Public Health Alert!
There's a big problem nobody is talking about: the worrying number of Multigrade addicts out there on the ski trails. If you look closely you can spot them by their bulging oversized fanny packs full of duplicate Rode tins. Often it's more blatant: They'll corner you in the chalet wax room and expunge Multigrade dogma until you try it yourself. I tried resisting but it was only a matter of time before I succumbed to a Rode addiction. I will do my best to be a responsible friendly neighborhood Rode dealer, but people, please! Exercise some self-restraint! At least tins are only $13 a pop so it's not the most expensive habit to feed.
The Rode hardwax line is the largest family of waxes I've come across. It has it's weird uncles and obscure second-cousins twice removed, but it has some real gems in the mix. Some of the most famous family members are as follows:
The Blue Special Multigrade is a pleasant kickwax for cold but has scandalous origins because it came out green. It seems to work great in the Rockies. I think the Rockies remind it of home since the alpine climate is similar to where it hails from in Asiago, Italy.
The Rode Blue Super won the genetic lottery. It is a mix of all the desirable traits you want from a blue kick wax. It should consider a career in modeling.
And then there's the Viola Special Multigrade. This is the "Multigrade" people are talking about when they say "Multigrade" and they won't shut up about it. Sure, the kick is great, but it doesn't glide fast! What a Diva.
The Momma is called Rode Viola. Well established and dignified, this wax commands respect. You can share in this wax's respect by recommending it to a friend instead of Multigrade as long as temperatures are around zero.
Rode's klister family has its variety of characters. Rode Rossa is probably the most well-know Rode klister since it is a swiss-army knife in wet snow.Violet klister has a wildly successful career in icy snow going with no signs of retiring. But Multigrade klister remains the head of the household and is in charge of any kind of coarse-snow klister condition.
Top line (aka T-line) waxes are the upperclassmen of the Rode waxes. These waxes are born and bred for racing. The Top Line hardwaxes are all for newer snow just below zero which was always a tricky snow type to find a wax having both good glide and grip at the same time. The Top Line Hardwaxes come in three types of stickiness: VO is the least sticky, VPS is somewhere in between, and VXPS is the stickiest. There's not much difference between the Top Line waxes as they are designed for fine-tuned race ski wax jobs. Experienced techs will fiddle with Top Line find the right blend of grip and glide.

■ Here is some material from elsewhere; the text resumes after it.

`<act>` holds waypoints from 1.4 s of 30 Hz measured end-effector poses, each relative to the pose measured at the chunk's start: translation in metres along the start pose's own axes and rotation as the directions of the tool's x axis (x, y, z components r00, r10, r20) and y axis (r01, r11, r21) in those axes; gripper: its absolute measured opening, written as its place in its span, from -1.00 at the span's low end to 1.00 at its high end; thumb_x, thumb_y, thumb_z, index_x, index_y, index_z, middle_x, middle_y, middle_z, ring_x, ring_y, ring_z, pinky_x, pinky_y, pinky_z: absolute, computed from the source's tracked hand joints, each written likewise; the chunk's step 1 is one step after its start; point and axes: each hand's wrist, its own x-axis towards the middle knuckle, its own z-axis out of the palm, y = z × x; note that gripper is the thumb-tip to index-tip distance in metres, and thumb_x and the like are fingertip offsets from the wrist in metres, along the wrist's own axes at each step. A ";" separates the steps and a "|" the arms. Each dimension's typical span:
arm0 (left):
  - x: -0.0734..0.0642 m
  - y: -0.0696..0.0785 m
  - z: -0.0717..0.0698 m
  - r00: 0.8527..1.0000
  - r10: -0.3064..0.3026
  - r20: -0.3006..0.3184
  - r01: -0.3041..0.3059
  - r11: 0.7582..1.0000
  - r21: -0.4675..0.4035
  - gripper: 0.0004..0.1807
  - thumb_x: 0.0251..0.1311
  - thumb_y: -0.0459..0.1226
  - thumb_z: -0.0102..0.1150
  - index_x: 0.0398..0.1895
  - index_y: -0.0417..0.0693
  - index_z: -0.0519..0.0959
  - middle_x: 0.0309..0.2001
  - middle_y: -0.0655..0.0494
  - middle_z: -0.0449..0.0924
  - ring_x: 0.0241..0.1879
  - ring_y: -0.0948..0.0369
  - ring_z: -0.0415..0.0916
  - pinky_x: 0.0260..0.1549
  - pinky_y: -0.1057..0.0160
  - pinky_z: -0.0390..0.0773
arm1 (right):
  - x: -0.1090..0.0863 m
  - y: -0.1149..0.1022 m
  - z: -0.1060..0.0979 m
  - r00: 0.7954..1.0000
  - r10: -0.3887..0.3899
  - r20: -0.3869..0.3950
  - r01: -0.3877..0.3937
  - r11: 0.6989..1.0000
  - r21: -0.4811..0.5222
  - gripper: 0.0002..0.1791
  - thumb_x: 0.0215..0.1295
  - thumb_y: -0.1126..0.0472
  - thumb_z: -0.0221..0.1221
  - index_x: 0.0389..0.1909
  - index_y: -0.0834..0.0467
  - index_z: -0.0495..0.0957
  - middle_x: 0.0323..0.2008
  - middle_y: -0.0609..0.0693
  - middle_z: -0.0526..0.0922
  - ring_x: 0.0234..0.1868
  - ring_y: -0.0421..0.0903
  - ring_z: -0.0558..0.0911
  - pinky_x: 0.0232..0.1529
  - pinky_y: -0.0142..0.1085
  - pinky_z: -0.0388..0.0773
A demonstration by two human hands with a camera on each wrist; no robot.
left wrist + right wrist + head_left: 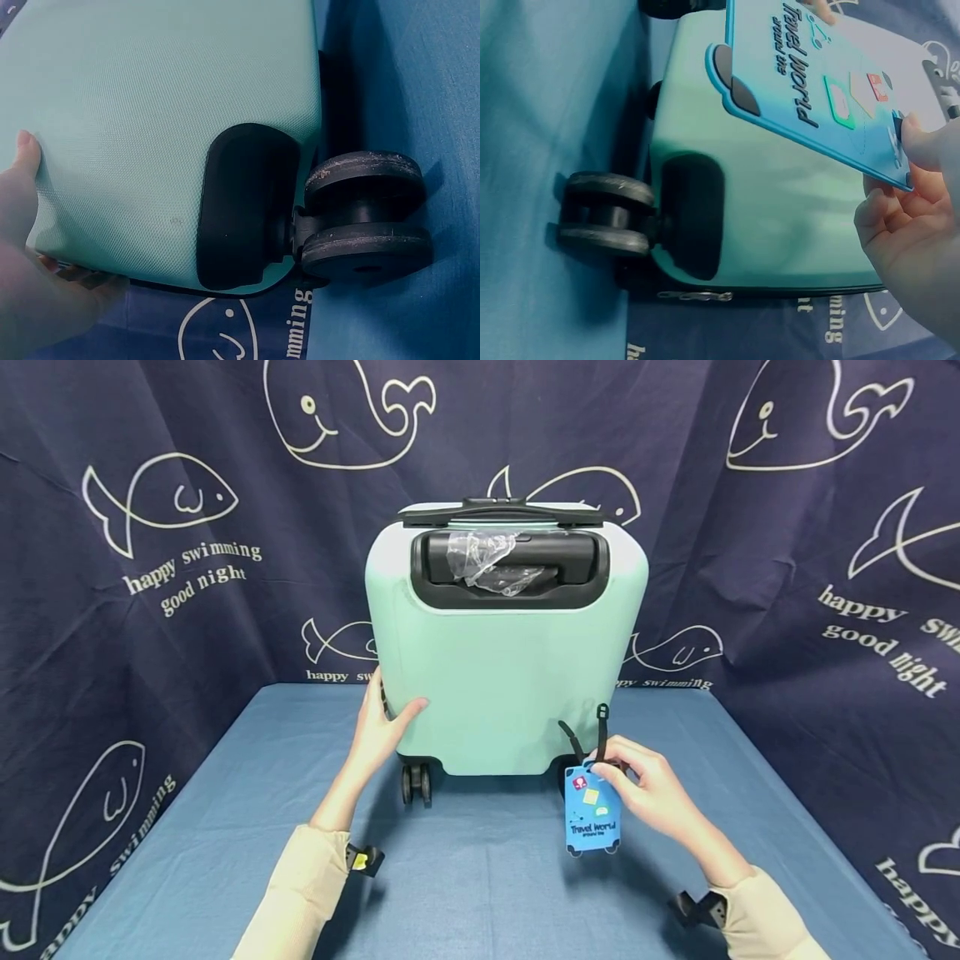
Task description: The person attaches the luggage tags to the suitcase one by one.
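Observation:
A mint-green suitcase (502, 685) stands upright on its wheels, its black handle recess (510, 597) partly covered by clear plastic film (487, 560). My left hand (378, 722) grips its lower left side, thumb on the front face and fingers round the edge. In the left wrist view, a black double wheel (367, 247) shows beside that hand. My right hand (645, 781) pinches a blue luggage tag (592, 814) by its top, in front of the suitcase's lower right corner. The tag's black strap (602, 727) sticks up with its two ends apart.
A blue cloth (480, 877) covers the table under the suitcase. Behind and at both sides hangs a dark navy curtain (187, 635) with white fish drawings and lettering. Another black wheel (607, 217) shows in the right wrist view.

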 end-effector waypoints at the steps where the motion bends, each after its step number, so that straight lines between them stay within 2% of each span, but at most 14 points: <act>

The TLine Klisters are more different from each other than the TLine hardwaxes. Whereas the TLine hardwaxes all work in the same field, one TLine klister is a doctor, one's a lawyer, and one's an engineer. They each have specific roles in specific snow types. But don't forget they're all purely top performance racing klisters. The breakdown of 'when to use which' is simple: The K3 klister is for wet snow, KR3 is for icy snow turning wet, and the KM3 is a universal klister for any kind of coarse snow.
World Cup 2018 - Period 1
In other news, I'm back home in Canada for the Holidays after enjoying a stint on the World Cup over the last four weeks. As usual after racing world cups, I'm shell-shocked from the speed and effortlessness of the performances I had to try to keep up to! The best placing I managed was 60th place on two occasions over the eight races I competed in. Some of the coolest things on the world cup are the waxing trucks most nations bring. I had many opportunities to snoop through the Canadian truck and talk to the techs about modern waxing methods. I'll have to write some blog posts! I have to thank everyone for their patience with things as some of my energy was diverted to racing over the last few weeks in Finland, Norway, and Switzerland. See you on the NorAm!